--- INFORMATION SUPPLIED Enclosed Below ---

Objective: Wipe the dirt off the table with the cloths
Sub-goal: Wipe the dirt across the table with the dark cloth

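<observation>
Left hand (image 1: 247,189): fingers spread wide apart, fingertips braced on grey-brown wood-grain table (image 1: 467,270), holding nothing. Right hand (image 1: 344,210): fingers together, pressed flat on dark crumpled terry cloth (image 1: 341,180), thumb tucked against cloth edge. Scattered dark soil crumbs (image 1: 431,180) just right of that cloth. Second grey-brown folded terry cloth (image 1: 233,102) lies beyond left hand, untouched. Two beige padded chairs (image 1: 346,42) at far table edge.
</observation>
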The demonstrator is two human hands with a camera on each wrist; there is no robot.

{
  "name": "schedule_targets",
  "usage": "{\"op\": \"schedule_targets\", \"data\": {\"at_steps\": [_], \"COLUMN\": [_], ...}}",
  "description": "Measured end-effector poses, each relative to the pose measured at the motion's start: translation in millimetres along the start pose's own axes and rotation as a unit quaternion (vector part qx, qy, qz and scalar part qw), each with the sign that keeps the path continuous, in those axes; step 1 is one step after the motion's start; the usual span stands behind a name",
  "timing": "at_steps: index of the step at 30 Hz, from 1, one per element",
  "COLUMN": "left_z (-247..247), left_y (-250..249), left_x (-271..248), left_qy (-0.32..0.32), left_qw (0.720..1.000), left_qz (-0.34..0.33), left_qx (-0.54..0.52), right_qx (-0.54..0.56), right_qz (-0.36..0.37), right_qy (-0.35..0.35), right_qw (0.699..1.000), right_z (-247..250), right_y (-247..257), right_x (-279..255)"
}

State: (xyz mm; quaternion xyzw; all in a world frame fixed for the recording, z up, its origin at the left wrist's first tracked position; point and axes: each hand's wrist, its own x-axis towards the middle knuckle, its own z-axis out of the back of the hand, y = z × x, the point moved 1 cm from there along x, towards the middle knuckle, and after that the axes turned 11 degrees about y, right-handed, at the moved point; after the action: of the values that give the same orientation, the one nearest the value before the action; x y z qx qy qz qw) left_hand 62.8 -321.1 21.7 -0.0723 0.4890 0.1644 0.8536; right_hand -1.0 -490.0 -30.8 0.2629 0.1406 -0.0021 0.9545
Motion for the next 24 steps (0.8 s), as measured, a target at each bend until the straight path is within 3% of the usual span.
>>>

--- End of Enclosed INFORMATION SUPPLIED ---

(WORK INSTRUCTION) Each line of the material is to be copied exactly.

(TASK SOLUTION)
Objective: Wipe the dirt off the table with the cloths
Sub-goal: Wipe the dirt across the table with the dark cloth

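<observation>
Left hand (image 1: 247,189): fingers spread wide apart, fingertips braced on grey-brown wood-grain table (image 1: 467,270), holding nothing. Right hand (image 1: 344,210): fingers together, pressed flat on dark crumpled terry cloth (image 1: 341,180), thumb tucked against cloth edge. Scattered dark soil crumbs (image 1: 431,180) just right of that cloth. Second grey-brown folded terry cloth (image 1: 233,102) lies beyond left hand, untouched. Two beige padded chairs (image 1: 346,42) at far table edge.
</observation>
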The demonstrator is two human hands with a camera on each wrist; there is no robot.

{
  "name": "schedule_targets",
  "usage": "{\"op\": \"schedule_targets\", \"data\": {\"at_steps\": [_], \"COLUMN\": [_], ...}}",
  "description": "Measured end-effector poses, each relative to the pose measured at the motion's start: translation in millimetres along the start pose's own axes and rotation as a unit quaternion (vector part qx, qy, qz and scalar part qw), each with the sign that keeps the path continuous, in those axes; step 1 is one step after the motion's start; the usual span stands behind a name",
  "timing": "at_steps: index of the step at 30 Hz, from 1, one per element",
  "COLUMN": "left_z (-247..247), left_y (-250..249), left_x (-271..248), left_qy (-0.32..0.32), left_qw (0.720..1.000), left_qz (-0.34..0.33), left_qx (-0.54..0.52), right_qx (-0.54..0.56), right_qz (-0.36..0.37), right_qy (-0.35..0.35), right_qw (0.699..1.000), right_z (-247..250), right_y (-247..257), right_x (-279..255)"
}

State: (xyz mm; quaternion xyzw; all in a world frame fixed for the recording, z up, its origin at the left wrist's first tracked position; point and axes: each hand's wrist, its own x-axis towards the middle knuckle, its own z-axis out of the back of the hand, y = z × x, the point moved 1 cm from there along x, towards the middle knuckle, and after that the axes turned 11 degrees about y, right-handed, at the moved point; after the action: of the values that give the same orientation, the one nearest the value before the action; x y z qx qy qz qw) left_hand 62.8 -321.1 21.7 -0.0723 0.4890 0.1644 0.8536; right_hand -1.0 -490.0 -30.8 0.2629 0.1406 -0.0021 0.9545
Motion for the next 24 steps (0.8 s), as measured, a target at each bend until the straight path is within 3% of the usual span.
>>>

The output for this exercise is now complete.